Push AWS S3 files to Google Drive
In this tutorial I will demonstrate how to integrate AWS with Google Drive. My client requested that Excel files containing AWS cost and usage report data and charts be pushed to Google Drive on a weekly schedule, and I hope to provide some insight on how I went about solving the problem. I’ll have a follow-up post demonstrating how to use Python with Boto3 and pandas to produce Excel files with AWS cost and usage data, but for now the focus is integrating AWS with Google Drive.
When I was given this assignment I figured it should be simple enough to find a decent example online for how to use the Google Drive API. I quickly discovered conflicting information and half-baked code snippets, and some of the confusion came from actual Google documentation. So I went directly to the source for the Google Drive API to see how to push a file, and then worked backwards from there to settle on a language for the AWS Lambda function to be created.

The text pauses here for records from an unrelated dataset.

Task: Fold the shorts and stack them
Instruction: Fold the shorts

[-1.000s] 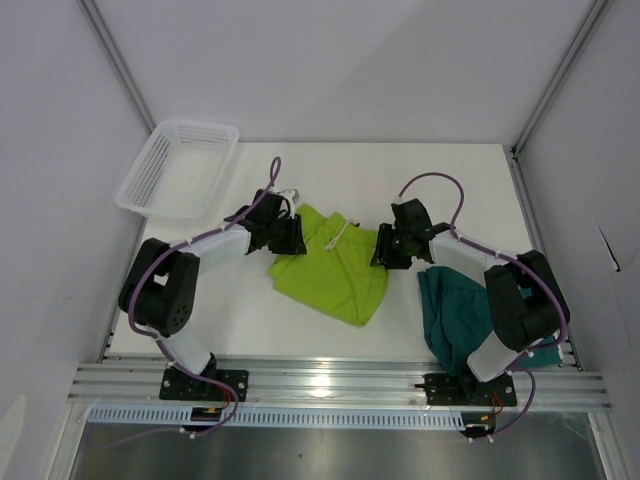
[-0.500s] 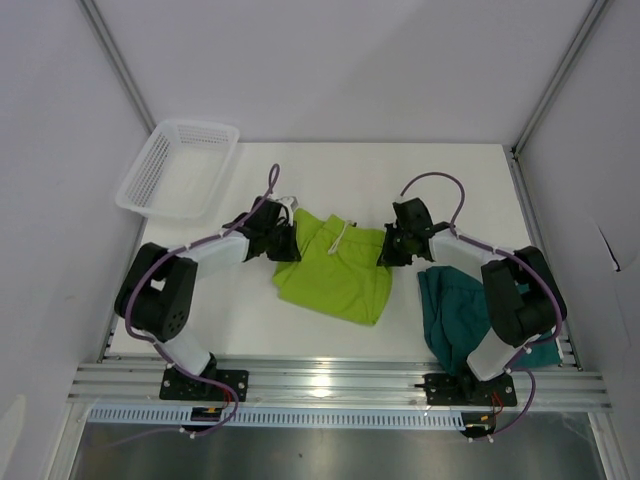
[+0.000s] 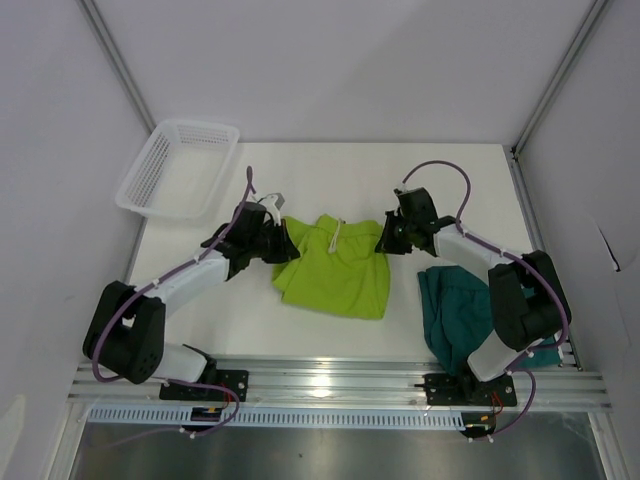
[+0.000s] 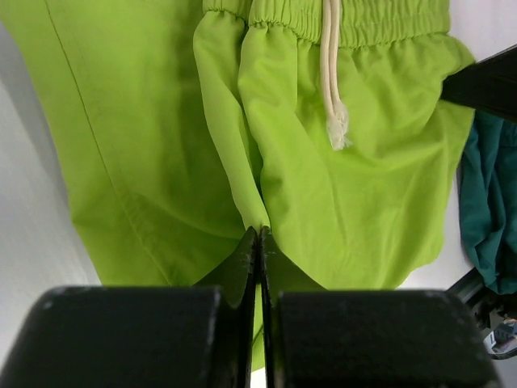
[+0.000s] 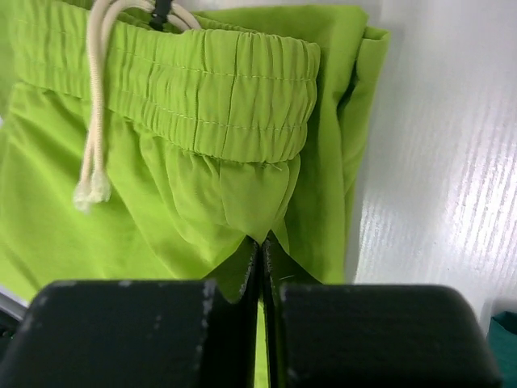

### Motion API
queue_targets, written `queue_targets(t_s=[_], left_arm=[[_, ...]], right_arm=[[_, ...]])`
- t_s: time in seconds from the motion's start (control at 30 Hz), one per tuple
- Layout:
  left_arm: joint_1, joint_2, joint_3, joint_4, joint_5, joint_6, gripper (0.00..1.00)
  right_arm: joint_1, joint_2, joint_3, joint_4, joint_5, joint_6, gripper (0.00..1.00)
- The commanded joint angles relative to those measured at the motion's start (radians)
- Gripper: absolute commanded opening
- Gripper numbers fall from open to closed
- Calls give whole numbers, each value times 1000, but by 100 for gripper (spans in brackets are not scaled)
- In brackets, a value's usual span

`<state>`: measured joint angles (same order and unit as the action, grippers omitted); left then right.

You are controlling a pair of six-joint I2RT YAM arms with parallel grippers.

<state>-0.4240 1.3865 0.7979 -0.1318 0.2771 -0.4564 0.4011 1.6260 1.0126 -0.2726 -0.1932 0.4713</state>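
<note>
Top external view: the lime shorts (image 3: 335,275) lie at the middle of the white bench (image 3: 330,165), waistband (image 3: 345,232) toward the far edge and legs toward the arms, spread roughly flat with soft creases. The left tool (image 3: 284,243) sits at the garment's left waist corner and the right tool (image 3: 386,240) at its right waist corner. Left wrist view: the two black fingers are pressed together, and a thin ridge of lime fabric is caught between their tips; the cloth is smooth, lightly glossy woven material with a straight stitched seam down one leg. Right wrist view: the fingers are likewise closed flat against each other, pinching a fold of lime fabric just below the waistband. The waistband is gathered elastic, tightly ribbed, with rows of stitching. A pale cream drawstring (image 3: 336,236), a round twisted cord with frayed ends, hangs from the waistband centre over the front panel. The teal shorts (image 3: 455,315) lie crumpled in a loose heap at the near right of the bench, beside the right arm's base and apart from the lime pair. A white plastic mesh basket (image 3: 178,168), rectangular with sloping latticed walls, stands at the far left corner.
</note>
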Motion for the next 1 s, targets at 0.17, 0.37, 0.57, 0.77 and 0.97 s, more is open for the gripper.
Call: queue_targets(t_s=[0.17,0.37,0.57,0.77,0.97], left_arm=[[5,19,-114,9,-24,-70,0],[5,42,-189,14,-76,-100,0],[5,23,-200,0,-95,-76,0],[5,-59,-178,-20,-90,-80,34],[5,-153,-134,-89,-96,-87,70]], right_arm=[[-1,76,99,-10,-45,-53,8],[1,162,119,1,-51,-59,9],[-1,213,152,-23,-43,-74,47],[1,137,141,-20,-58,-82,70],[-11,71,130,-43,-87,-114,76]])
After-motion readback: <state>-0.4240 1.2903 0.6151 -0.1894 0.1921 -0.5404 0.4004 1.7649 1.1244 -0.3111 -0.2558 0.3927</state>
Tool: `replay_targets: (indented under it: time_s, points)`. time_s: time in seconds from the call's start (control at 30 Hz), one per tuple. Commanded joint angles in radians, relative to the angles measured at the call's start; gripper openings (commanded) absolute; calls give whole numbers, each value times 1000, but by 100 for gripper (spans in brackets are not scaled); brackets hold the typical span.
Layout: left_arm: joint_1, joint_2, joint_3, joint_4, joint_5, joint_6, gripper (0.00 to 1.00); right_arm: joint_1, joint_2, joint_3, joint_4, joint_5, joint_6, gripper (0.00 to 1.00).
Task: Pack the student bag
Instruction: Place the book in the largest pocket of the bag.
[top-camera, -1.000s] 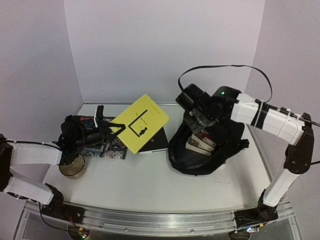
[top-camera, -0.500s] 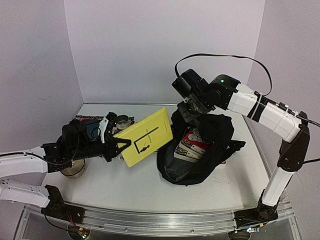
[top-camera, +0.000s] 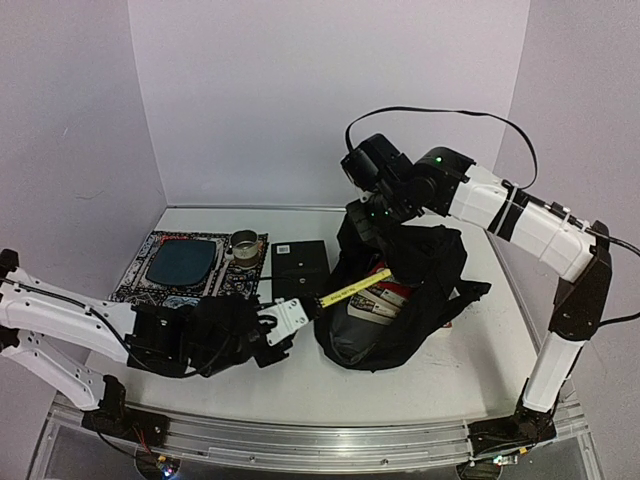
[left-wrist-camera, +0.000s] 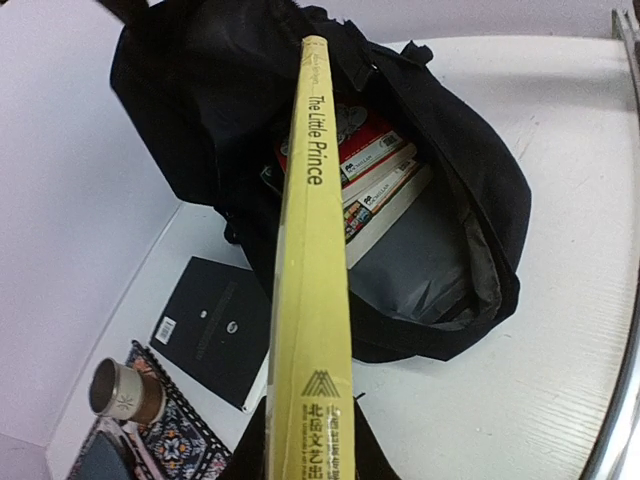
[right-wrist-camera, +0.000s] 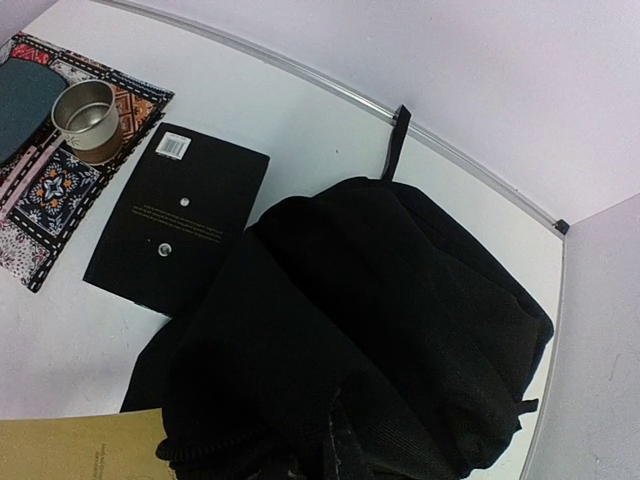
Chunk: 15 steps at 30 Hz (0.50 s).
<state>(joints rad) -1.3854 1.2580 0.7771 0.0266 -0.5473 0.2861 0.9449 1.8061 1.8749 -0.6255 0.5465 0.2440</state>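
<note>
Several books (left-wrist-camera: 375, 175) fill the slumped black student bag (top-camera: 430, 300), its mouth gaping. Left gripper (top-camera: 300, 312) clamps yellow book (left-wrist-camera: 315, 250); right gripper (top-camera: 372, 215) fingers pinched together on bag's top edge.

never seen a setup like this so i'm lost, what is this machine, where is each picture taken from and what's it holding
Two robot arms bolted to a table, each ending in a two-finger gripper. The wide picture looks down from above and behind them; the other two come from wrist cameras. The left gripper clamps a yellow book, aimed at the open student bag, which has books inside. The right gripper pinches the bag's top fabric, holding it up. Also on the table: a black notebook, a metal cup on a patterned mat.
</note>
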Motion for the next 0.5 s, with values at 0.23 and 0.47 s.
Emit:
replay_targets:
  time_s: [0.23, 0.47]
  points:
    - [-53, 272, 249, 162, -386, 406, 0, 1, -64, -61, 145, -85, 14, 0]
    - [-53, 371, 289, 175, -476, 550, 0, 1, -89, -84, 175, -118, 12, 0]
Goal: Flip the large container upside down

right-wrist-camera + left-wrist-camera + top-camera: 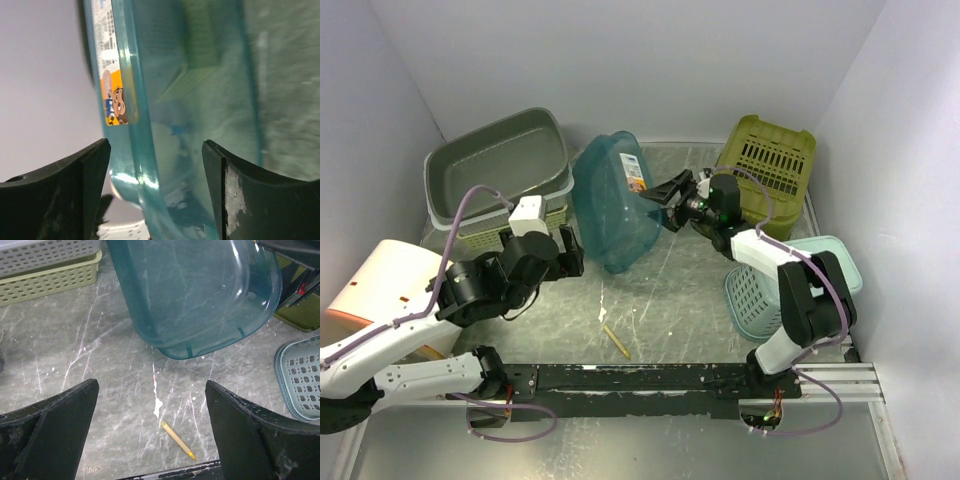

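Observation:
The large container (pixel 610 205) is a see-through teal tub, tipped up on its edge at the middle of the table with its opening facing right. In the left wrist view the container (pixel 195 290) shows its bottom. My right gripper (pixel 658 205) is open at its right rim. In the right wrist view the container's rim (pixel 135 125), with a cartoon sticker, runs between the fingers of the right gripper (pixel 156 145), with a gap on both sides. My left gripper (pixel 572 250) stands open to the left of the tub, with only bare table between the fingers of the left gripper (pixel 151 385).
A grey tub (pixel 500 165) sits on stacked baskets at the back left. An olive crate (pixel 770 165) stands at the back right and a pale teal basket (pixel 770 290) lies by the right arm. A yellow crayon (pixel 616 342) lies near the front rail (pixel 650 380).

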Controlling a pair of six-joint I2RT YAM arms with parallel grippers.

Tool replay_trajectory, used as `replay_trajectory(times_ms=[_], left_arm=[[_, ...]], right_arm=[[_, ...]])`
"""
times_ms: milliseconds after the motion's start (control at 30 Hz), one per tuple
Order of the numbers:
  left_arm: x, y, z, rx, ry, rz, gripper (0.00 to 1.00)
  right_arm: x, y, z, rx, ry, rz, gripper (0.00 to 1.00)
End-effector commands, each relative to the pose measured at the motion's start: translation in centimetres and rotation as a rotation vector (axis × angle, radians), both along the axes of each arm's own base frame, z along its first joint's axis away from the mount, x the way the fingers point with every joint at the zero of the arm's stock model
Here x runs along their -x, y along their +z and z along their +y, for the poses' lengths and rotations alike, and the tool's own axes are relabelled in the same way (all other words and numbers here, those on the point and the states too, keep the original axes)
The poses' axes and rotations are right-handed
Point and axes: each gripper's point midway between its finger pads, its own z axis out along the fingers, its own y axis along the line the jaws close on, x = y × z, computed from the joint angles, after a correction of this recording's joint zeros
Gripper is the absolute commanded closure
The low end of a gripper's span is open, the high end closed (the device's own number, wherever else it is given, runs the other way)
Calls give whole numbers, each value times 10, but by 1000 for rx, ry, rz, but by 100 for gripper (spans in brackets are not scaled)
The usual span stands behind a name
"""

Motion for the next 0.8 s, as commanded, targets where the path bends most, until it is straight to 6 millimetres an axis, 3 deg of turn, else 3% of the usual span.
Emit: replay_trajectory(times_ms=[0,133,233,400,600,667,767], left_arm=[[-10,14,-17,3,-53,-41,0],[-24,-7,-34,-38,-113,39,1],[-39,-33,-39,-39,-131,138,1],[-57,-59,-50,9,-196,214,1],[-70,-92,-62,1,-236,283,0],[-72,-99,-66,3,-246,287,0],[-74,-103,-71,18,-262,280,0]], right_arm=[[6,-61,-45,361,-92,104,19],[8,-60,-63,500,-116,64,11],[9,-54,-76,588,-135,19,10],[16,-47,-90,730,-114,-43,9],[13,-32,-140,1029,-203,-100,9],[5,-20,-143,1066,-204,-146,10],[-15,-6,-121,1116,-169,-219,10]])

My personal language choices are Node, Python, Go, or C#, and I eventually settled on Python for its simplicity and availability of information online. When I was nearly done this assignment I did stumble upon PyDrive as a viable solution to the problem, but I ended up using the Google API Python Client.
I created a demo solution google-drive-with-aws in Github, which I will walk through in a series of steps to highlight important pieces. The solution in Github is not fully-automated, but it’s like 95% there with a few manual modifications required to run the necessary scripts. So let’s get started.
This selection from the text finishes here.